If you are long stocks, the main priority is to manage risk and survive the storm. You will have plenty of opportunities to make back these losses if you can just avoid blowing up. Blowing up here takes you out of the game when the opportunities are the greatest. Even if its makes the road to recovery longer and more tedious, you have to trade smaller. Its not about being a hero anymore. Its about survival and living to fight another day.
After a waterfall decline since the Trump tariff announcement, you've gone from nearly 5700 on SPX down to 4800 at the lows in overnight SPX futures in less than 3 trading days! That's a 15% move! That is already off a move from 6150 to 5700 over the previous month. From February highs to the Sunday overnight lows, it has been a 22% down move. A bear market already in less than 2 months. This is almost as fast as the Covid drop in 2020, and Black Monday in 1987. You also had nearly as severe and fast a drop in August 2011, during the European sovereign debt crisis. This time, bigger picture, this is a more bearish longer term situation.
In 1987, you had a nearly parabolic SPX rally from the start of the year, so the markets were quite overbought by October. For mostly technical reasons, and probably because the market needed to consolidate those huge gains, without any ground breaking news, the market crashed in October. Up till 1987, you had a steady bull market, but nothing that had the kind of overwhelming investor interest or the high equity exposure that you saw in 2000, or even early 2020. So post crash, the bottom was basically in, but the bounce was relatively weak considering the huge drop. You only had a 1/3 retrace of the big move lower in the ensuing bounce. You also had a retest of the lows about 50 days later, which was successful and the uptrend continued.

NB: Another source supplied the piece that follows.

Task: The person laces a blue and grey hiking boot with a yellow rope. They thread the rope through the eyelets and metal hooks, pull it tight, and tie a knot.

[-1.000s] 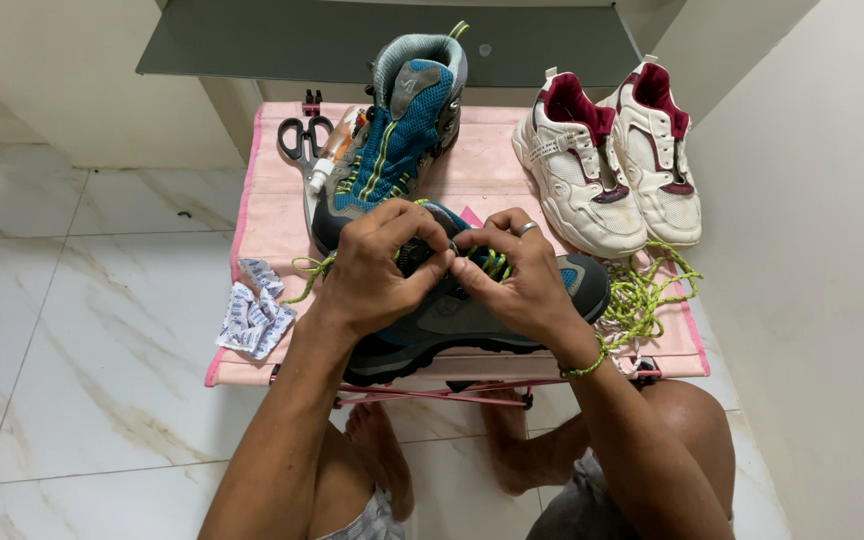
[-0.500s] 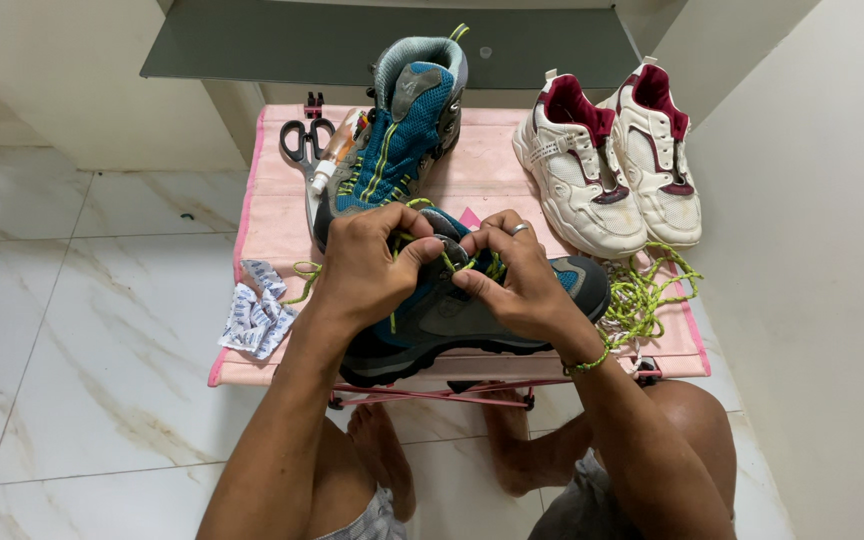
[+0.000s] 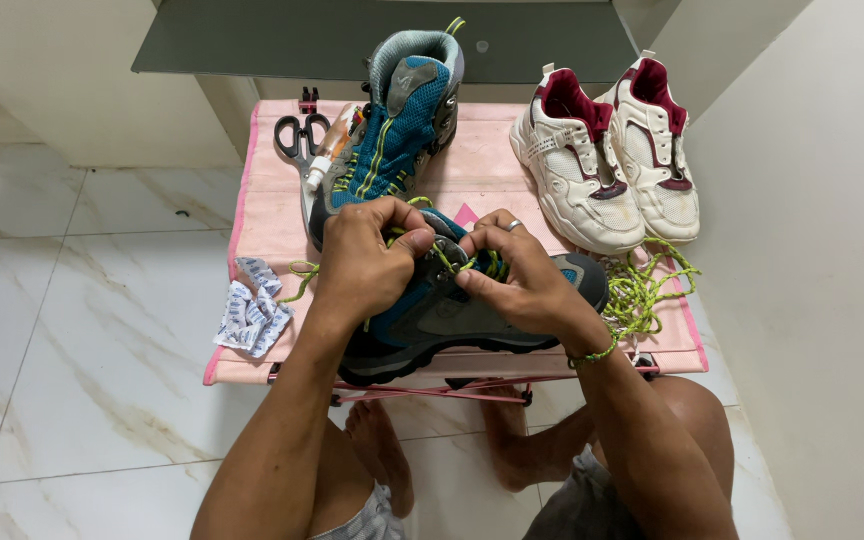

In 2011, you had the SPX recovering from the 2010 correction, which was quite deep, and the markets were not very overbought when you started getting market jitters about European sovereign bond yields, in particular, the PIIGS, Portugal, Italy, Ireland, Greece, and Spain. It came to a head in August as the market completely panicked and fell 15% in less than 2 weeks. You didn't get an immediate recovery, but had a super choppy range bound trade from the next 2 months, culminating in a bottom in October, which set up a huge rally that lasted 6 months.

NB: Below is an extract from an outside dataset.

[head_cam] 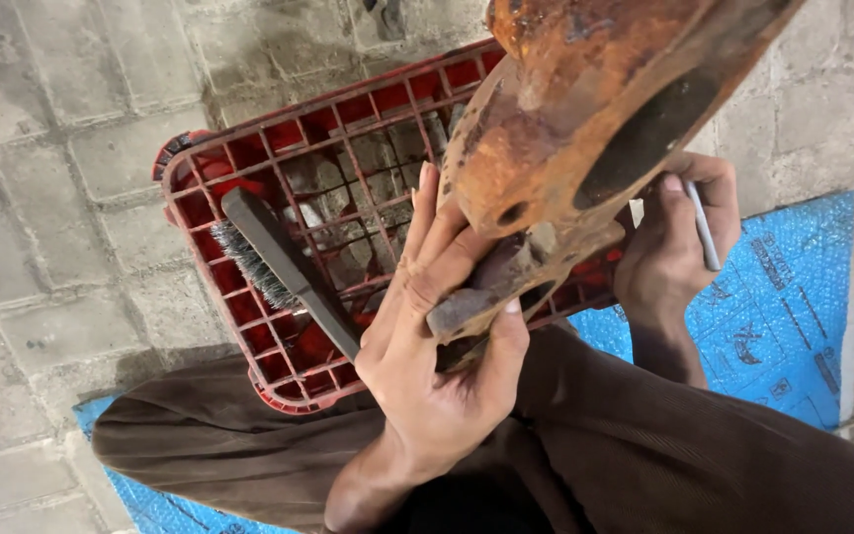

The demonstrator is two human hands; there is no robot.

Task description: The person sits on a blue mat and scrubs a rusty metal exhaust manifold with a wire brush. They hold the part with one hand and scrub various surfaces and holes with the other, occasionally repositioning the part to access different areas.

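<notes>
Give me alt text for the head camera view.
A left hand grips a large rusty metal part while the right hand holds a thin white tool against it. Behind, a wire brush lies on a red plastic crate.

crate top: the wire brush [284,267] lies slanted across the red crate [239,158]; bare grid at 12 o'clock of it.
centre: the rusty part [585,119] fills the space, the left hand [427,346] closed on its lower end.
3 o'clock: the right hand [674,247], gripping a thin tool [704,227], blocks that side.
9 o'clock: open paving [42,198].
4 o'clock: open blue sheet [783,297].
</notes>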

In 2020, the markets were in a steady uptrend after the deep correction in late 2018, as Powell started cutting rates and the markets got more and more bullish on the global economy going into 2020. The markets were not very overextended, so the Covid crash proved to be a lasting bottom, a generational buying opportunity given the overwhelming Fed and the government response to the pandemic. 2025 is nothing like this. So I would not expect anything close to this kind of recovery off the crash.
With these 3 precedents, one would expect there to be a strong bounce once this crash stops. The question is when the crash stops. Its probably going to happen sometime within the next 36 hours, but a lot of damage is possible during that time. You can't try to pick bottoms here. You have to put on positions that can withstand an adverse move and still be left standing. That's the only way to trade this market. Using calls to play for a bounce is very risky, and you may not get rewarded after the bounce, considering the sky high options prices, both calls and puts. Options are overpriced here, and I wouldn't buy calls or puts at these ridiculous levels.
Usually I will look at the put/call ratios and the COT data to get an idea of how positioning has changed, but the COT data is only as of last Tuesday, which doesn't include the waterfall declines of Thursday and Friday. Next Friday's COT release will be much more informative to see how dealers, asset managers, and small speculators reacted to the carnage. We did see huge volumes as expected in puts and calls last Thursday and Friday, but that doesn't tell you much. The put/call ratios spiked higher, which is expected for big down days.
Stuck with a small but deeply underwater SPX long. Just holding on and will look to sell on a bounce and try to play the chop over the coming weeks. I am looking for the bottom of the new post crash range to be defined in the next 36 hours, and the top of the range to be defined 1-2 weeks from now. Post crash, you can't expect any persistent trends because the fundamentals and valuations aren't supportive of a sustained rally from here. There is no Fed coming in with a big bazooka like 2020, or even 2011. The market will be whiplashed by tariff headlines, which won't lead to sustained moves from here, as there is now a Trump discount in the equity market, which will take a long time to eliminate. Trump has clearly showed he doesn't care about the stock market, so investors will be less willing to pay up for US stocks. US exceptionalism is officially over.